How to partition druid data segent with tenant_id using kafka-indexing-service

Hi,

We are using kafka-indexing-service for real time ingestion. Since we have multiple tenant in our datasource(shared data source) and we query it with timestamp and tenant_id, I would like to know how can we automatically partition our data source with tenant_id using kafka-indexing-service?

I saw in druid documentation, it is suggested: “with realtime indexing, on option is partition on tenant_id upfront. You’d do this by tweaking the stream you send to Druid. If you’re using Kafka then
you can have your Kafka producer partition your topic by a hash of tenant_id”.

We already have our kafka topic partitioned by tenant_id, but i do not see the druid data segment been partitioned on tenant_id.

When we create batch load task, we can specify the batch load task with Single-demention partition like this:

Single-dimension partitioning

  "partitionsSpec": {
     "type": "dimension",
     "targetPartitionSize": 5000000
     "partitionDimension": tenant_id
 }

Do we have such option for kafka-indexing-service on stream ingestion?
Anybody has a sample supervisor spec json that partition druid data source with tenant_id or a dimension other than timestamp ?

Thanks
Hong

2017년 7월 27일 목요일 오전 9시 42분 20초 UTC+9, Hong Wang 님의 말:

Hi,

We are using kafka-indexing-service for real time ingestion. Since we have multiple tenant in our datasource(shared data source) and we query it with timestamp and tenant_id, I would like to know how can we automatically partition our data source with tenant_id using kafka-indexing-service?

I saw in druid documentation, it is suggested: "with realtime indexing, on option is partition on tenant_id upfront. You'd do this by tweaking the stream you send to Druid. If you're using Kafka then
you can have your Kafka producer partition your topic by a hash of tenant_id".

We already have our kafka topic partitioned by tenant_id, but i do not see the druid data segment been partitioned on tenant_id.

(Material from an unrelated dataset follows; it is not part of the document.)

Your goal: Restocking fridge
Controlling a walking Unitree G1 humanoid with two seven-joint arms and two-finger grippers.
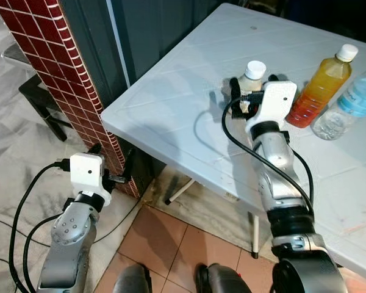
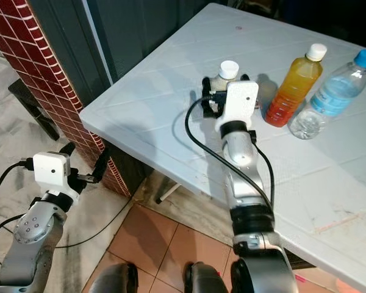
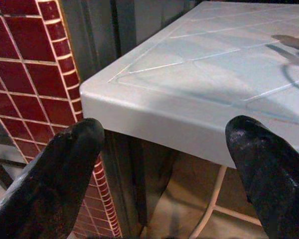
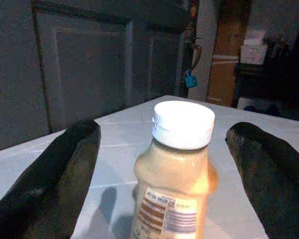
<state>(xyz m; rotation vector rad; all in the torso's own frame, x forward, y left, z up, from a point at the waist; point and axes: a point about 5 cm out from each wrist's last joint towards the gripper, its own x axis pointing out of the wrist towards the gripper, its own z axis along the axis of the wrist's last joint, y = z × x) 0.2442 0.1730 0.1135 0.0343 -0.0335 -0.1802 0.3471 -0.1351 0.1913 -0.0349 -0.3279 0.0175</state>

When we create batch load task, we can specify the batch load task with Single-demention partition like this:
Single-dimension partitioning

  "partitionsSpec": {
     "type": "dimension",
     "targetPartitionSize": 5000000
     "partitionDimension": tenant_id
}

Do we have such option for kafka-indexing-service on stream ingestion?
Anybody has a sample supervisor spec json that partition druid data source with tenant_id or a dimension other than timestamp ?

Thanks
Hong

I am seeking for the same thing.
How did you end up that work?

I am looking for the answer too, please do share if you figure out.
Thanks,